Section titled “What is Orsted C2 ?”Orsted C2 is a command an control framework I made for educational purposes.
It consists of many orsted-beacons that communicates with each other and to the main orsted-server. An operator can interact with the orsted-beacon using the orsted-client.
Some Features
Section titled “Some Features”- By design Automatic Sandbox deception
If the Operator don’t interact with the beacon, no malicious DLL/SO will be send to the session. From an automatic Sandbox pov, the orsted-beacon is just a client querying a server.
- Windows Evasion Modules
Multiple ways to evade AMSI and ETW using indirect syscalls.
- Pivot and native Ligolo-ng support
It is possible to pivot and chains orsted-beacon together regardless of their transport protocol or the OS they are deployed on.
Ligolo-ng is natively supported - see autoroute (ligolo-ng) section.
- Granular Inline-clr and In-Memory powershell execution
Taken from go-clr package it is possible to execute dotnet assemblies inline of the process.

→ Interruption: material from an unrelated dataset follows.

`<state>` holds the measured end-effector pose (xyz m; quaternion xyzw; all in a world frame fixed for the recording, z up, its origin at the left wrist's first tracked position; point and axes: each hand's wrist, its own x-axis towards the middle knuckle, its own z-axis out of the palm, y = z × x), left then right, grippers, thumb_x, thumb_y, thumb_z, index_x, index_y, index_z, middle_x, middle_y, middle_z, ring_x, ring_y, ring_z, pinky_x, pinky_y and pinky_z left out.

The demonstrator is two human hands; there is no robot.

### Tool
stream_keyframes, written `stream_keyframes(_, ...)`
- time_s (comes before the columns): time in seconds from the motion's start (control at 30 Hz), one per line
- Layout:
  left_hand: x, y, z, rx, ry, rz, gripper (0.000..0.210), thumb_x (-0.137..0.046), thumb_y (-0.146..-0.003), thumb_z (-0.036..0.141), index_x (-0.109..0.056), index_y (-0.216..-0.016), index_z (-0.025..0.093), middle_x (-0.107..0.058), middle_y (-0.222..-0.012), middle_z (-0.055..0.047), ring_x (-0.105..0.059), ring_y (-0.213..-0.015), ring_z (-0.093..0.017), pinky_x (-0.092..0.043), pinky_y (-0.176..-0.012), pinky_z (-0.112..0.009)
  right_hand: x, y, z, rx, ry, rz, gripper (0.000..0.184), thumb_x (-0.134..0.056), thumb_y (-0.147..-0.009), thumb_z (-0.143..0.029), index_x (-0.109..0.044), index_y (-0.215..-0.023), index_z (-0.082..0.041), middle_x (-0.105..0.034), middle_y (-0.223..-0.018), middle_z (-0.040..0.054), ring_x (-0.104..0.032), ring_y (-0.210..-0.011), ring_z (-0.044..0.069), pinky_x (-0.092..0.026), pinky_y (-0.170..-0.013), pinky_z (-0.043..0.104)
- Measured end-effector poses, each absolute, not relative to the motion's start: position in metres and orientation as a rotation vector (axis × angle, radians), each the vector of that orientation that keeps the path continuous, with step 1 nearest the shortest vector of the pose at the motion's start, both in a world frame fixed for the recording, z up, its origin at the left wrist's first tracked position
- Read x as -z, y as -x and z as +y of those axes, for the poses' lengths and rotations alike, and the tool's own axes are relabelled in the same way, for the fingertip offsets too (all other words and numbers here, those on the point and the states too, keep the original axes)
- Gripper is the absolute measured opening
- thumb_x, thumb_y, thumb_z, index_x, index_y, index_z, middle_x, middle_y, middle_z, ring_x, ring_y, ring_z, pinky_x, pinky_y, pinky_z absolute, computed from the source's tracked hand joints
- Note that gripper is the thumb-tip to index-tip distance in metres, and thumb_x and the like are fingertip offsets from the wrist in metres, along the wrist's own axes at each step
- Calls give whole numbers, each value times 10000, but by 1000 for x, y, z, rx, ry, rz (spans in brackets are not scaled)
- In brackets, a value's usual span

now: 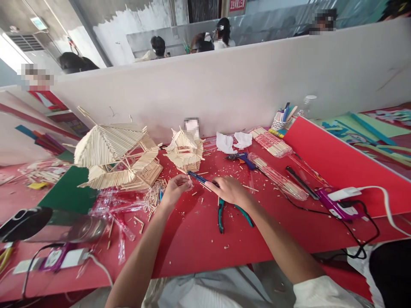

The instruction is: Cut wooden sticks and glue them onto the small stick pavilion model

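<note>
My right hand (229,190) is closed around a slim dark blue tool (198,177) that looks like a utility knife, its tip pointing left. My left hand (175,190) is pinched just left of that tip, around a short wooden stick (189,179) that mostly hides in the fingers. Green-handled pliers (221,216) lie under my right wrist. Just behind my hands stands a small pavilion model of wooden sticks (184,156). A larger stick pavilion (112,147), with a wide pointed roof, is to the left.
Stick offcuts and clear plastic wrappers (109,205) litter the red table (192,248). A blue glue gun (245,159), packs of sticks (278,177) and a purple power strip (338,205) lie to the right. At the left lies a clear bottle (70,224). A white partition (205,81) runs behind.
</note>
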<state>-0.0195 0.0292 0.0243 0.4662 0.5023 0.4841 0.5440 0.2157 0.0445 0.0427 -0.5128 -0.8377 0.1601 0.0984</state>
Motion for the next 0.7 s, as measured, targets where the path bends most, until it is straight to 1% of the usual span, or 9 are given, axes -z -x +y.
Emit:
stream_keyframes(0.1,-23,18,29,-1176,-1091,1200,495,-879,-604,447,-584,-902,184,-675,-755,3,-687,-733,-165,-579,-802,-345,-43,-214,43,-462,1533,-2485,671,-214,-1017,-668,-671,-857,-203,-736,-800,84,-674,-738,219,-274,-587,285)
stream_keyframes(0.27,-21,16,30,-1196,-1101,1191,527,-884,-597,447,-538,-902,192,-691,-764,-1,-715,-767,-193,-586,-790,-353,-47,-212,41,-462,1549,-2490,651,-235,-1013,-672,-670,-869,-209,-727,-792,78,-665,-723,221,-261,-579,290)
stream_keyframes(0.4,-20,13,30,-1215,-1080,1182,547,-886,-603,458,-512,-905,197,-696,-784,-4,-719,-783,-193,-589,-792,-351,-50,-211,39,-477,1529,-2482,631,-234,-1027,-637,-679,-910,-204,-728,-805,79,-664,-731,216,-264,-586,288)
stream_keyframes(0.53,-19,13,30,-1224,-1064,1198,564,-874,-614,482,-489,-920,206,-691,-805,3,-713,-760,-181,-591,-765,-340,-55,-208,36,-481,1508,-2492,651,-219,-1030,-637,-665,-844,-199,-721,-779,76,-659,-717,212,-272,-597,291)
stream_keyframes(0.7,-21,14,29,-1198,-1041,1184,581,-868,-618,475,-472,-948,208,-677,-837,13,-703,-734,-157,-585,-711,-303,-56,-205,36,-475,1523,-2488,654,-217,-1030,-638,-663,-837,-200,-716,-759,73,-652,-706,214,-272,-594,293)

- Tab completion and help for the
orsted-client
orsted-client was made using grumble go package. For any command, you can add --help after and get help.
The Tab is enabled and allow autocompletion.
- Many more stuff
Important Notes
Section titled “Important Notes”Orsted was a project I did for fun on my own personal free time.
It is still not in a stable release, even though I used it in few cases. Feel free to test it in a legal scope, and don’t hesitate to report any bug by opening a github issue.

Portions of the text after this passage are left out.